Но дальше ясность идет на убыль.
Как работали фабрики химер в тридцатых и сороковых, мы одновременно знаем и не знаем, пишет Голгофский. Знаем, потому что тогдашние химеры надежно отпечатались в культуре — достаточно посмотреть пару черно-белых фильмов, пролистать несколько газетных передовиц или прочитать пожелтевший от времени «передовой роман».
Но как проходили ритуалы и кем они совершались по обе стороны от великого раскола культур, мы вряд ли в силах сегодня восстановить. Следы подобного рода уничтожают с особым тщанием. Мы можем, однако, сказать наверняка, что в двадцатом веке, точно так же как и в конце восемнадцатого, люди в Европе вернулись к древней практике человеческих жертвоприношений.
И здесь Голгофского становится жутко читать, потому что соглашаться с ним не хочется совсем. Но мы все-таки дадим ему слово:
«Многие погибшие в двадцатом веке — крестьяне бывшей Российской империи, узники нацистских лагерей, страдальцы ГУЛАГа, жертвы Рынкомора и так далее — были принесены в жертву Разуму…
«Именно так: человек прикладывал к реальности передовые теории своего времени, и Разум требовал от него действий в соответствии с ними. Разум говорил, что счастье человечества совсем рядом, если решить вопрос с… (подставить нужное). И тот же Разум призывал не бояться социальной хирургии…
«Это уже потом, ретроспективно, подобные практики объявят злом. А тогда это было трудным добром, на котором стоял самый надежный из штампов: «Утверждаю. Разум». В этом смысле Германия сороковых мало чем отличалась от России тридцатых или девяностых. Различались только конкретные технологии умерщвления людей — и медийно-культурная подтанцовка…»
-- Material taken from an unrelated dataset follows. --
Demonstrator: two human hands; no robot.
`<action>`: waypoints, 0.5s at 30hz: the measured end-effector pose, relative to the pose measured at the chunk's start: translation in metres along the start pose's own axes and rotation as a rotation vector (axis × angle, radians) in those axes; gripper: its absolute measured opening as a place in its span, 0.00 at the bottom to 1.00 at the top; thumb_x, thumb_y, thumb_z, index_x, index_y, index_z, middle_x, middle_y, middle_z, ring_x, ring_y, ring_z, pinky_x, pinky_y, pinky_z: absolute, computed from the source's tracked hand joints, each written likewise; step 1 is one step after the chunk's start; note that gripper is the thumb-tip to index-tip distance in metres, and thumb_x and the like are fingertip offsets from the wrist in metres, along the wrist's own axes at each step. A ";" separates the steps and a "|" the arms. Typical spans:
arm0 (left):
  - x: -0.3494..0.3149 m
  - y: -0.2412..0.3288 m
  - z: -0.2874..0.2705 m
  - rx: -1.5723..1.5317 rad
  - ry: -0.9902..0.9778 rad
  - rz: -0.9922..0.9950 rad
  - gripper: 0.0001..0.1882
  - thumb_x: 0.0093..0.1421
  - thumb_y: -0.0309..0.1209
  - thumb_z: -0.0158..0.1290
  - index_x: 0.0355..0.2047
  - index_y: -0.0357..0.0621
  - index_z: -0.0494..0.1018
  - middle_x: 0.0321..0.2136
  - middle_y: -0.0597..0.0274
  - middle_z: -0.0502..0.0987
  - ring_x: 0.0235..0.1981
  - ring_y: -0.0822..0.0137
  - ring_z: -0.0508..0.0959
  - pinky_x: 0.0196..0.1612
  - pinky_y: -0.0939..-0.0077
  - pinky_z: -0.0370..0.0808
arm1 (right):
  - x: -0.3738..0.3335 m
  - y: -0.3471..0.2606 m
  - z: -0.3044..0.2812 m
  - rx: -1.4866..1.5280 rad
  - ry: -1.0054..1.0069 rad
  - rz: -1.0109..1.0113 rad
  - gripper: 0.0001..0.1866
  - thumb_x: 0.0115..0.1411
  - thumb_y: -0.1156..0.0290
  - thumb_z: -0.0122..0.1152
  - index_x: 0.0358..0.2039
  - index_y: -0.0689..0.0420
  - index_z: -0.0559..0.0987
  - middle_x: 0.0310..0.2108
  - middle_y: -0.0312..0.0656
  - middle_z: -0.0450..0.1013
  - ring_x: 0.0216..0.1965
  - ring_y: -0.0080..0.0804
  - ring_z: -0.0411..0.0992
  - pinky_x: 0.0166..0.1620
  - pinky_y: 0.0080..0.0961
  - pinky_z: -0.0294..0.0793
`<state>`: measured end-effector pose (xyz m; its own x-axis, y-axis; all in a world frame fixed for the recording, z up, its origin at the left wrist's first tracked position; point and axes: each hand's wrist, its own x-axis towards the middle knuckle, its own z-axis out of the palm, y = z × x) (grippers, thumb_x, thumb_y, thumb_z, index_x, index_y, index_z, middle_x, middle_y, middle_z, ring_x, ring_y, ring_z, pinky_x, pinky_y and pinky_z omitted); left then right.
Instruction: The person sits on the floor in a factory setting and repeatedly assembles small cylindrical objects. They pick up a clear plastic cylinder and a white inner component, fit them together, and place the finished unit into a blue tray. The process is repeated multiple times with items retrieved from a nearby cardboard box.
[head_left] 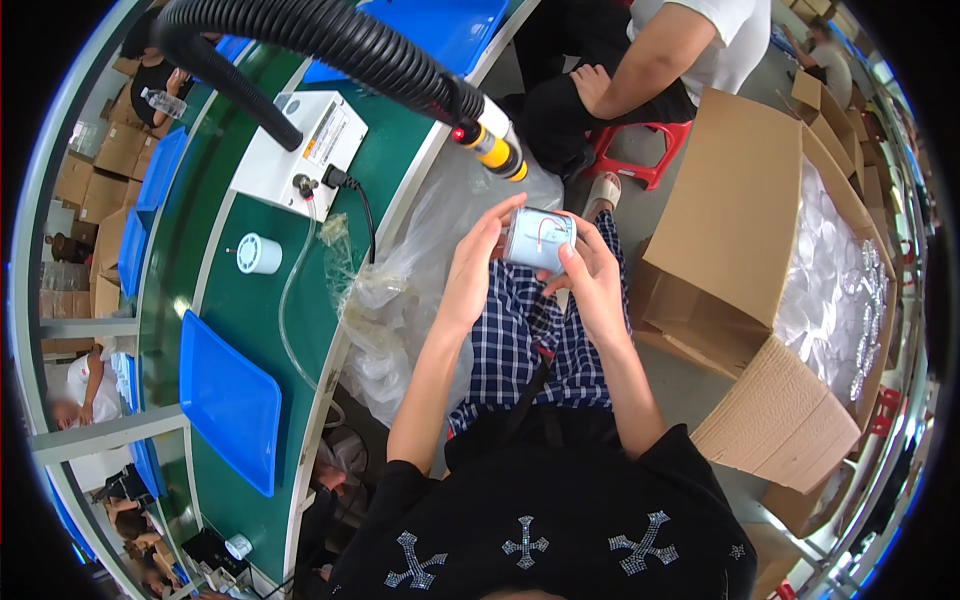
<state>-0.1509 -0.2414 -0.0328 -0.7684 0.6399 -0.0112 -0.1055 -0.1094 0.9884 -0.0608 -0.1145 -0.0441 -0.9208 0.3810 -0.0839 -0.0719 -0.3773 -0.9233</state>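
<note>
In front of my lap I hold a small pale-blue and white cylindrical part [538, 240], with a red wire showing on its face. My left hand [474, 262] is closed round its left side. On the right side, the fingers and thumb of my right hand [590, 282] grip it too. Just above my hands hangs a black corrugated hose [340, 45] ending in a yellow-and-black nozzle [497, 155], apart from the part. A similar white cylindrical part [259, 254] lies on the green bench to the left.
The green bench [235, 300] carries a white box-shaped machine [310, 150] with a cable and clear tube, plus a blue tray [230, 405]. Clear plastic sheeting [390, 340] hangs beside it. At right stands an open cardboard box [725, 210] of clear plastic pieces. A person sits ahead.
</note>
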 end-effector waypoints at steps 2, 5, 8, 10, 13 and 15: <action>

Сомнительный вывод. Были и некоторые другие отличия, но не станем ввязываться в спор. Важно другое — здесь в книге Голгофского кончается ретроспектива, и возникает естественный вопрос: а как обстоят дела сейчас?
Голгофский переходит к исследованию современности, понимая, что один неверный шаг может стоить ему жизни. Нам остается только рукоплескать его мужеству.
Кто и где готовит химер для внутреннего потребления — и в нашем Отечестве, и на Западе — Голгофский, естественно, не может определить дедуктивно (он только вспоминает предложенную Бонье расшифровку выражения «corporate media» — «телесные СМИ»). Зато примерно ясны механизмы и техники. А сам продукт мы пробуем ежедневно: химеры различного рода проплывают перед нашим внутренним взором с утра до вечера, да и весь наш психический скелет, если честно, состоит главным образом из них.
Опираясь на уже понятое, можно попытаться представить себе современную фабрику боевых химер. Видимо, это некое большое предприятие, маскирующееся под животноводческий комплекс. Там же — несколько гуманитарных корпусов, загримированных под какой-нибудь НИИ или газетную редакцию. Вряд ли мы далеко ушли от абхазской схемы: зачем изобретать новый велосипед, если отлично ездит старый.
Несомненно, это режимный объект — за проволоку никого не пустят. Может быть, таких комплексов несколько в разных местах. Конкретный адрес не особо важен. Гораздо интереснее другое…
«В восемнадцатом веке, — пишет Голгофский, — пожар Французской революции был далеким заревом, пугавшим европейских монархов. В Германии или Испании о парижских погромах узнавали с серьезным опозданием, а понимали случившееся и того позже. В Россию французская зараза добралась, по существу, только в обозе Наполеона. Мировые культуры, конечно, сообщались друг с другом и в те времена — но свет новых идей годами летел через пустоту, разделявшую народы… Почти то же можно сказать о девятнадцатом и даже двадцатом веках, просто скорость сообщения культур увеличивалась. Но в наше время возник новый феномен — глобальная культура, опирающаяся на мгновенно действующий интернет. И это, конечно, открыло перед посвященными в таинства химер совсем другие возможности и перспективы…
«Ничего нового в изготовлении разрушительных химер для атаки других культур и народов нет: лекала русских революций любовно выпиливали в Берлине, Цюрихе и Лондоне, а про недавние события мы даже не говорим…
«Но, как сказали бы военные, механизм доставки и развертывания химер прежде был сложен и замысловат: пломбированные вагоны, завербованные секретари ЦК, неполживое художественное слово и прочий громоздкий реквизит. В двадцать первом веке гибридная война уже не нуждается в подобных костылях».